Zudem gibt es die Möglichkeit, Härtefallanträge beim Jugendamt zu stellen. Hohe Mieten, laufende Hypotheken, zu pflegende Personen - all das könnten Gründe sein, um den Beitrag zu senken, so Claudia Wackendorff, Sprecherin des Landeselternausschusses Kindertagesbetreuung (LEA). Im besten Fall könne man so bis zu 200 Euro pro Monat sparen.

Der LEA ist auch Initiator einer Volkspetition gegen die Gebührenerhöhung. 10 000 Unterschriften sind nötig, 42 500 reichten Wackendorff und ihre Mitstreiter im Juni ein. Nach der Sommerpause muss es nun eine Anhörung vor dem Familienausschuss geben. Doch man denkt schon weiter: "Im August wollen wir zudem eine Volkinitiative starten", sagt Wackendorff. Das ist der erste Schritt zu einem Volksentscheid. Zunächst werden 10 000 Unterschriften benötigt, im zweiten Schritt - dem Volksbegehren - dann rund 63 000. Danach könnte das Volk entscheiden. Allerdings ist es juristisch schwierig, einen Volksentscheid gegen Gebühren oder Steuern durchzusetzen.

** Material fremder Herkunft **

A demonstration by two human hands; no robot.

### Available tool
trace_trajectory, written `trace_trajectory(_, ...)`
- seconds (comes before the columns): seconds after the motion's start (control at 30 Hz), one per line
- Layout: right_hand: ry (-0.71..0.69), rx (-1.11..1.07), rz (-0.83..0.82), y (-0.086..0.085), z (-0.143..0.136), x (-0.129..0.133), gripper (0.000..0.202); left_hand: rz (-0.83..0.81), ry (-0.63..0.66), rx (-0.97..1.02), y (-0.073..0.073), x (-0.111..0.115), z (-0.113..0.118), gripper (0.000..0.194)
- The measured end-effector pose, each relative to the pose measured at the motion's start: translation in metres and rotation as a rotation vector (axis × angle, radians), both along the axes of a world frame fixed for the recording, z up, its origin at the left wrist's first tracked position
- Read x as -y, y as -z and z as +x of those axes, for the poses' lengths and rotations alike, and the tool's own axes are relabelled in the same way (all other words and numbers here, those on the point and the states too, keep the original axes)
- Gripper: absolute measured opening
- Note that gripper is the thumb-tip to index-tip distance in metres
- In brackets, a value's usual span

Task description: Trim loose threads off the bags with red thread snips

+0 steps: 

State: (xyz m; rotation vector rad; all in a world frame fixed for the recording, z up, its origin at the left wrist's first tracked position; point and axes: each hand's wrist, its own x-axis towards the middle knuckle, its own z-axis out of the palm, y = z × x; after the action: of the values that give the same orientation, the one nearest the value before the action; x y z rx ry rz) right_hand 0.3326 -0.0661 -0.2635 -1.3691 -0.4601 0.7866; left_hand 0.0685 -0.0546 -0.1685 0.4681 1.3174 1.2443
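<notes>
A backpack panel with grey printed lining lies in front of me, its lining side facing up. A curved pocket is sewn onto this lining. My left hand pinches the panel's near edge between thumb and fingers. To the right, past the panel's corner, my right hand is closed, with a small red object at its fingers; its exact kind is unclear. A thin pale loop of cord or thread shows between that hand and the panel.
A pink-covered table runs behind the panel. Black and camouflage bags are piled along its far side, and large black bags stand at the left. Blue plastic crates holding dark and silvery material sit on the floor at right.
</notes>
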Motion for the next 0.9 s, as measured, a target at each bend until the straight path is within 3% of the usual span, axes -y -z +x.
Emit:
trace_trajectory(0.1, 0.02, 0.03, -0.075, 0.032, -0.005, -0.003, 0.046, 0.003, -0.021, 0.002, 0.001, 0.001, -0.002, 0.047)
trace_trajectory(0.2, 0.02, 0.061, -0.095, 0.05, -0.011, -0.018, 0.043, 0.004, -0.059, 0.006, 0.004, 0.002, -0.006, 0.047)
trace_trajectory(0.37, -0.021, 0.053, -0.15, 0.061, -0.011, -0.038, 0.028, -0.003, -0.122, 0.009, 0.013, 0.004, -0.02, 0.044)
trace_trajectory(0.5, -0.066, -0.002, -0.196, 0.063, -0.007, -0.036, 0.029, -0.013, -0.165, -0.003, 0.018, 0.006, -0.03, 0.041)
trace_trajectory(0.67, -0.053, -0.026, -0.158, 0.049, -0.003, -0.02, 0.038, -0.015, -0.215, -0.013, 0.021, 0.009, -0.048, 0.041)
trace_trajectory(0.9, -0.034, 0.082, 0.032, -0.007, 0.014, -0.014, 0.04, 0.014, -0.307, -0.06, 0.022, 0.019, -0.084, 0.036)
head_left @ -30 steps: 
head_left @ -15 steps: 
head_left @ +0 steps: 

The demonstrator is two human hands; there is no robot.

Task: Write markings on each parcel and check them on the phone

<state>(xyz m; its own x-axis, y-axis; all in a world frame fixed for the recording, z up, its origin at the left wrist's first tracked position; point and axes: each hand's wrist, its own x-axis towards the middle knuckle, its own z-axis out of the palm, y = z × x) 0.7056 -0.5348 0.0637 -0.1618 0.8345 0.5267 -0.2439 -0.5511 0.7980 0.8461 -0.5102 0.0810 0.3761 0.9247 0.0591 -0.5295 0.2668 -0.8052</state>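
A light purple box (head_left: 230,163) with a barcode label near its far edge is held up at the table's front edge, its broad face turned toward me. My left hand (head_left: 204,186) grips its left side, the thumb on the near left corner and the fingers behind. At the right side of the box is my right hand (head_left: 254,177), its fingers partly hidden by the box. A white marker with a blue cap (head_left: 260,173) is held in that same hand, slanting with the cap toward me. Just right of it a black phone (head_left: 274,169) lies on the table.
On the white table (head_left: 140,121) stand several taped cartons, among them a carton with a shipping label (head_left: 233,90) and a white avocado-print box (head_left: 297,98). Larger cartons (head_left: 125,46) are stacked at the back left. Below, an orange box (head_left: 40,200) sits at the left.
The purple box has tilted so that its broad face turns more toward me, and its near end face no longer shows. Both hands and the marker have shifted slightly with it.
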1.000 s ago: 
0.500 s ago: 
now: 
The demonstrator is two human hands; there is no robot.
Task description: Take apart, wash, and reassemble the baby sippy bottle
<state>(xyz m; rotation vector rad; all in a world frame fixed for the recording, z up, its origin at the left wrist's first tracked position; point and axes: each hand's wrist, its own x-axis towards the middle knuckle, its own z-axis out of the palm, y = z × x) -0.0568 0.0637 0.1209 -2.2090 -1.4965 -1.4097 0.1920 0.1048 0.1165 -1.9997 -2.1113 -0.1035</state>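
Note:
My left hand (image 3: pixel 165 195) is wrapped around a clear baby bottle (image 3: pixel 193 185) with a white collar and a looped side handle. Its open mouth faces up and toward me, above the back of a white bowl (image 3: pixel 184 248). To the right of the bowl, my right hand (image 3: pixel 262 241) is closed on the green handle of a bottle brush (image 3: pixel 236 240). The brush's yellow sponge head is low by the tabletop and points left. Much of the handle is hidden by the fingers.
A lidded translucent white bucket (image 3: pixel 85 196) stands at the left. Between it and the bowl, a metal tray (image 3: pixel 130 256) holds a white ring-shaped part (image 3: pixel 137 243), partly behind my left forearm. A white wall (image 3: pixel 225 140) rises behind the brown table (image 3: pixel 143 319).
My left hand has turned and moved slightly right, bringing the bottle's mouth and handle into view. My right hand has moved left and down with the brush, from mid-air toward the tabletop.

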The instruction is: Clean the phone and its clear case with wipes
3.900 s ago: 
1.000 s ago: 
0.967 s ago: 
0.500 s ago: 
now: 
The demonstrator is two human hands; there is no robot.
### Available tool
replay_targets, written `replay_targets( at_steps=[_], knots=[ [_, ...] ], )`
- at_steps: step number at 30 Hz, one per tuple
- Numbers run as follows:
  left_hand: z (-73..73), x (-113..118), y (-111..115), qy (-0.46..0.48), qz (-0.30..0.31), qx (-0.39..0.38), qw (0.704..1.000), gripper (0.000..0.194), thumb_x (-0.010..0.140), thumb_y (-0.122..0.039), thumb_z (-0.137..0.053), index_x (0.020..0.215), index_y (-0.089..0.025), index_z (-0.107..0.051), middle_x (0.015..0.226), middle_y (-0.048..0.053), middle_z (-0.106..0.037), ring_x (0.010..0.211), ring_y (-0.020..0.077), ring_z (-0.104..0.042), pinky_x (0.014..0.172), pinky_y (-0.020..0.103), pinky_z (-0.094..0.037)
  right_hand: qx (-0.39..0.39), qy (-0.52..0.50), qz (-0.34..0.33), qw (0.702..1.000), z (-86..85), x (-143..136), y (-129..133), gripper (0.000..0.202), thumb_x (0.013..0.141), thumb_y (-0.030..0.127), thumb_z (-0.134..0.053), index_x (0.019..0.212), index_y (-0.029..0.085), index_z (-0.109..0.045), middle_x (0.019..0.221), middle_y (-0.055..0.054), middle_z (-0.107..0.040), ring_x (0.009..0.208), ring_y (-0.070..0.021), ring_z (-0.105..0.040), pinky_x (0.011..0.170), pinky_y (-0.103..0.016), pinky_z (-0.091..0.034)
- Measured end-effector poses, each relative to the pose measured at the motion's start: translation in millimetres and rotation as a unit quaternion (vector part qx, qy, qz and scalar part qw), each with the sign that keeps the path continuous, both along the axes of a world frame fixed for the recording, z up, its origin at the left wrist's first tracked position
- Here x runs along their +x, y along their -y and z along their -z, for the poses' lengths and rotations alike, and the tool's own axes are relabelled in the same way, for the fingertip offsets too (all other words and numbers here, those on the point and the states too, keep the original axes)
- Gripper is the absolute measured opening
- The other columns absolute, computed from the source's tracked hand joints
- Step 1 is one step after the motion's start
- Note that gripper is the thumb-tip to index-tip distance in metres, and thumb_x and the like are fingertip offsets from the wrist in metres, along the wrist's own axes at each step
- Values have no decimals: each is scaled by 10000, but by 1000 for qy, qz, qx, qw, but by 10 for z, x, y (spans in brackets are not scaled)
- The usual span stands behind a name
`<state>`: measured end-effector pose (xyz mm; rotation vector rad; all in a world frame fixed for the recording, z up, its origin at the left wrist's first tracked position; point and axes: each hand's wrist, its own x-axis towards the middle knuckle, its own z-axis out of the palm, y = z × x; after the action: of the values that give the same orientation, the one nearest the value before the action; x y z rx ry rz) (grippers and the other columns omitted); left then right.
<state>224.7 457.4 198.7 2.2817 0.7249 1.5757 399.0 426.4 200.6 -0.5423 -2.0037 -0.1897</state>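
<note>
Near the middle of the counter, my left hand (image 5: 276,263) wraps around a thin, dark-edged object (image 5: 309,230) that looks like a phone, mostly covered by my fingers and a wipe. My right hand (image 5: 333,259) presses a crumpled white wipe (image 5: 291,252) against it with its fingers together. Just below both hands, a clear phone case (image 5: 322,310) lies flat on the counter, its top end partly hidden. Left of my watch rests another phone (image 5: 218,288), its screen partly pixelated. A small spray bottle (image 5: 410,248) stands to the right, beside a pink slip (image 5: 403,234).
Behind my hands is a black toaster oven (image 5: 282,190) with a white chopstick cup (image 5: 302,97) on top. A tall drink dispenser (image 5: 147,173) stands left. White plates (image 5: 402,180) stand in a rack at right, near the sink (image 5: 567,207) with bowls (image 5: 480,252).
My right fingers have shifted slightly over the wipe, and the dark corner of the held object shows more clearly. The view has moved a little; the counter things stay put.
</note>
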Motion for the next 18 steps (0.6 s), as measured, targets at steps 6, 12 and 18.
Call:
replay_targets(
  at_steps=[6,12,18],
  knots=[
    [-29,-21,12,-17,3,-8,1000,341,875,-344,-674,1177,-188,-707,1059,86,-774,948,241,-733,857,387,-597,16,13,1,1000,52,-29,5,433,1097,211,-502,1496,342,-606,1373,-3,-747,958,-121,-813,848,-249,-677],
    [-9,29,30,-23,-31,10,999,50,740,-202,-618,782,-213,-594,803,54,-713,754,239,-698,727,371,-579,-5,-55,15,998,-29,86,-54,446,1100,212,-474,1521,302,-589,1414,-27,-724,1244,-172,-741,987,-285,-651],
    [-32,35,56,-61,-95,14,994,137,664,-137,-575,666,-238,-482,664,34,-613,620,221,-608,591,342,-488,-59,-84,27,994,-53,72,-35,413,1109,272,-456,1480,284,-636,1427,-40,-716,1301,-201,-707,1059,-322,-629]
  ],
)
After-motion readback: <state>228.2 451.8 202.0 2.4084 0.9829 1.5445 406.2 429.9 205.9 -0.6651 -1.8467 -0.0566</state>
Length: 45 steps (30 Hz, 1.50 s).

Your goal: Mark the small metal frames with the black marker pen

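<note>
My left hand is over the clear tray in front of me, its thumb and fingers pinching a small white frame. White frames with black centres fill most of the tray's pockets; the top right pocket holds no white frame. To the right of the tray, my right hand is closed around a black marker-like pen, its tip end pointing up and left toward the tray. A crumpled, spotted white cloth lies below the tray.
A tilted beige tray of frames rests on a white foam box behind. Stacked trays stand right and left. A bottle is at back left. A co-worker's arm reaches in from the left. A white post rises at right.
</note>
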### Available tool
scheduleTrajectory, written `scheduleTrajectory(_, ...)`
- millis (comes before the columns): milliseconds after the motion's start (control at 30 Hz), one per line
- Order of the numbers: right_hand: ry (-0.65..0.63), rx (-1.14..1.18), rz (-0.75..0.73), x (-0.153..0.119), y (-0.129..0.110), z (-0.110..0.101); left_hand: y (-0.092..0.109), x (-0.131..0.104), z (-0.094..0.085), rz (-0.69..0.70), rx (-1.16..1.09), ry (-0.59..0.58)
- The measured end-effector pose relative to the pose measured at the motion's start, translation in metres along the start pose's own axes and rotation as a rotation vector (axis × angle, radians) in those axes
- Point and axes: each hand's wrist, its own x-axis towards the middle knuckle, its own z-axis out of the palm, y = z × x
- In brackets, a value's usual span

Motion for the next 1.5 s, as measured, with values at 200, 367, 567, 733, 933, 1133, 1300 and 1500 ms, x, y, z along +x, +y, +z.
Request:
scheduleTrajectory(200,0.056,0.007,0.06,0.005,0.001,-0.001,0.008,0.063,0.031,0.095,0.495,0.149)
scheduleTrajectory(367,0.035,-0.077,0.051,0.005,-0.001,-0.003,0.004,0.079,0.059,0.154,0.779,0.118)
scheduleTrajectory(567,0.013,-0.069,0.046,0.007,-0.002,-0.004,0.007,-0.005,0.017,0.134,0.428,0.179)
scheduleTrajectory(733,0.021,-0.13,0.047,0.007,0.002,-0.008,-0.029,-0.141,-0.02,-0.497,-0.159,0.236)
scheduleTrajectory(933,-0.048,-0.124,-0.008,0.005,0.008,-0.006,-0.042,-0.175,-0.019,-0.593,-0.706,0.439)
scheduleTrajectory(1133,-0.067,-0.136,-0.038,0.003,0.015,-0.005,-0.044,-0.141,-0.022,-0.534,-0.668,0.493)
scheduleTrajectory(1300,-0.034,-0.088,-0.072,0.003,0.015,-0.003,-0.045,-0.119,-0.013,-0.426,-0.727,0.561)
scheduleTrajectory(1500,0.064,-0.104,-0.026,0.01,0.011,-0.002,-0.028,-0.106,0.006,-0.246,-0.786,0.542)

Auch Jessica Hahme, 33, hat aus Protest bereits Unterschriften gesammelt. Die Mutter eines zweijährigen Sohnes wird zwar nicht zu den Höchstsatzzahlern gehören, weil sie ein zweites Kind erwartet und ihre Stundenanzahl als Produktmanagerin demnächst reduziert. Gegen höhere Beiträge wehrt sie sich dennoch. "Da wird immer von Familienfreundlichkeit geredet, aber von der Politik kommt nichts", sagt die Bergedorferin. "Im Gegenteil, uns Eltern werden Steine in den Weg gelegt."

Sozialsenator Dietrich Wersich (CDU) hatte die Erhöhung mit Blick auf die Finanzkrise als "unvermeidbar" bezeichnet. Um rund neun Millionen Euro sollen die Eltern den Kita-Haushalt entlasten. Angesichts der neuen Zahlen dürften die Mehreinnahmen sehr viel höher ausfallen. Einen wird es freuen: Finanzsenator Carsten Frigge.